## Exercise
Type out the data exactly as given. Skip any image.

## Supplied information
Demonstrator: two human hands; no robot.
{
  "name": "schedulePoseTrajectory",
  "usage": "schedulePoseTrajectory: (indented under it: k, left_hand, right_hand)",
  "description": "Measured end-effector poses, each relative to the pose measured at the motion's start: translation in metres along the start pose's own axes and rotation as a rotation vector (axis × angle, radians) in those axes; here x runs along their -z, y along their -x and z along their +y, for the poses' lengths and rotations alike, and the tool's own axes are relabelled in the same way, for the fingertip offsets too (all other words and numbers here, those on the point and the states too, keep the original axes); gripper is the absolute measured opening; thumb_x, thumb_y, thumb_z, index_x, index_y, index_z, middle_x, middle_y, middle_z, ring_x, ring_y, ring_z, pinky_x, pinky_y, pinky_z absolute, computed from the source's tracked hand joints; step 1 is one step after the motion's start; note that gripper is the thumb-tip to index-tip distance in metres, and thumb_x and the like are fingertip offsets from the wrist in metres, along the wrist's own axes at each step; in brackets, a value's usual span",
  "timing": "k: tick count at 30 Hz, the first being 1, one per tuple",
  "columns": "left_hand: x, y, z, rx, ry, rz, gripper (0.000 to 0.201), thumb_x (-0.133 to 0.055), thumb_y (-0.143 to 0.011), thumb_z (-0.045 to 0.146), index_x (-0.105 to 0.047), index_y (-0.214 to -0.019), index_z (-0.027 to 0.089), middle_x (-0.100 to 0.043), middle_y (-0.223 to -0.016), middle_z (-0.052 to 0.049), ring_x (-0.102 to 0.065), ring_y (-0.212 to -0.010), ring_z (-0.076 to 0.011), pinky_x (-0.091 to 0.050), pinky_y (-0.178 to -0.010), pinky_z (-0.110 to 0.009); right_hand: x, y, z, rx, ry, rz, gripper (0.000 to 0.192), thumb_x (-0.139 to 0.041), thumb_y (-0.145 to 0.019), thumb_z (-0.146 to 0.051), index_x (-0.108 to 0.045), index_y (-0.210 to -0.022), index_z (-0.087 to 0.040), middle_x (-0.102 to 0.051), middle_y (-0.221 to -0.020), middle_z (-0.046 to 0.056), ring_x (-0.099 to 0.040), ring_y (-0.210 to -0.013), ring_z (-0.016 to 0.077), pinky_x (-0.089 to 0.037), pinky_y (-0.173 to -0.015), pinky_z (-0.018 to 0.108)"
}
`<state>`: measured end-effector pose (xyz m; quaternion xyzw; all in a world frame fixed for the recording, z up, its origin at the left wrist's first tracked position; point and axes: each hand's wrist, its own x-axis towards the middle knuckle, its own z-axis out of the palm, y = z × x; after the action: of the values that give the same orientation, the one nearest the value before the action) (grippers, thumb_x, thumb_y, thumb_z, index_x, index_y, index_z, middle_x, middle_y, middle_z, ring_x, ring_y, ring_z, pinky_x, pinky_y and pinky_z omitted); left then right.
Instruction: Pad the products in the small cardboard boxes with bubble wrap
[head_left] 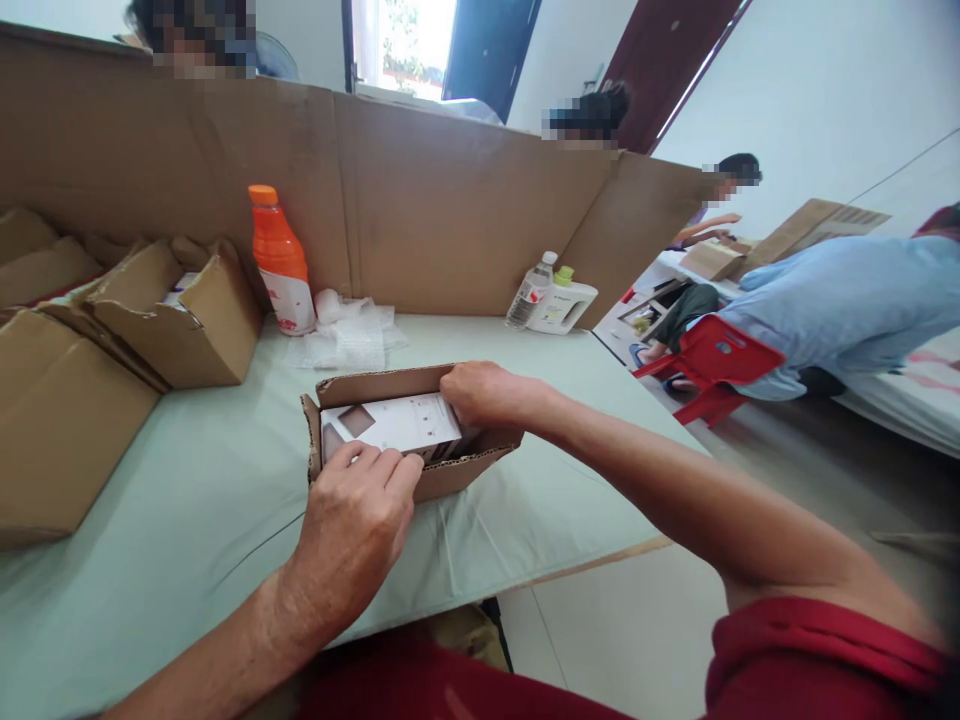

## Exercise response
Demonstrator: two human hands; no robot.
{
  "name": "schedulePoseTrajectory",
  "usage": "schedulePoseTrajectory: (indented under it: k, left_hand, right_hand)",
  "description": "Measured end-effector poses, each relative to the pose measured at the motion's start: translation in metres along the start pose's own axes and rotation as a rotation vector (axis × angle, radians) in those axes; here x runs along their -z, y along their -x and z along their +y, for the poses' lengths and rotations alike, and the tool's own axes are relabelled in the same way, for the fingertip offsets too (all other words and numbers here, those on the point and the states too, keep the original axes); gripper is the absolute measured opening; thumb_x, thumb_y, thumb_z, index_x, index_y, index_z, middle_x, middle_y, middle_z, ring_x, ring_y, ring_z, pinky_x, pinky_y, pinky_z absolute, computed from the source's tracked hand joints; step 1 is one step after the motion's start; note that gripper is the thumb-tip to index-tip distance in metres, and thumb_x and the like are fingertip offsets from the wrist in metres, along the wrist's own axes at each step; in brackets, a value's usual span",
  "timing": "k: tick count at 30 Hz, the first being 1, one per tuple",
  "columns": "left_hand: x, y, z, rx, ry, rz, gripper (0.000 to 0.201), thumb_x (-0.133 to 0.055), thumb_y (-0.143 to 0.011), thumb_z (-0.045 to 0.146), index_x (-0.105 to 0.047), index_y (-0.214 to -0.019), index_z (-0.027 to 0.089), middle_x (-0.100 to 0.043), middle_y (-0.223 to -0.016), middle_z (-0.052 to 0.049), ring_x (-0.102 to 0.065), ring_y (-0.212 to -0.010), ring_z (-0.076 to 0.011), pinky_x (-0.091 to 0.050), pinky_y (-0.178 to -0.010), pinky_z (-0.110 to 0.009); right_hand: x, y, z, rx, ry, rz, gripper (0.000 to 0.192), thumb_x (-0.139 to 0.041), thumb_y (-0.145 to 0.019), thumb_z (-0.146 to 0.051), index_x (-0.108 to 0.045), index_y (-0.210 to -0.022), index_z (-0.087 to 0.040), middle_x (-0.102 to 0.051), middle_y (-0.221 to -0.020), middle_z (-0.046 to 0.056), ring_x (-0.099 to 0.040), ring_y (-0.210 to -0.013), ring_z (-0.016 to 0.077), pinky_x (-0.089 to 0.037), pinky_y (-0.173 to -0.015), pinky_z (-0.018 to 0.108)"
}
`<state>`: measured end-effector pose (xyz m; quaternion xyzw; all in a world frame fixed for the recording, z up, its origin at the left wrist's first tracked position; point and axes: each hand's wrist, its own x-axis towards the middle knuckle, its own z-axis out of the palm, y = z × x; after the action: of the values that give the same orientation, the one nearest the value before the action) (grippers, thumb_x, thumb_y, thumb_z, index_x, index_y, index_z, middle_x, middle_y, middle_z, ring_x, ring_y, ring_z, pinky_x, pinky_y and pinky_z omitted); left then right.
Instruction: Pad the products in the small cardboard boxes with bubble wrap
[head_left] 

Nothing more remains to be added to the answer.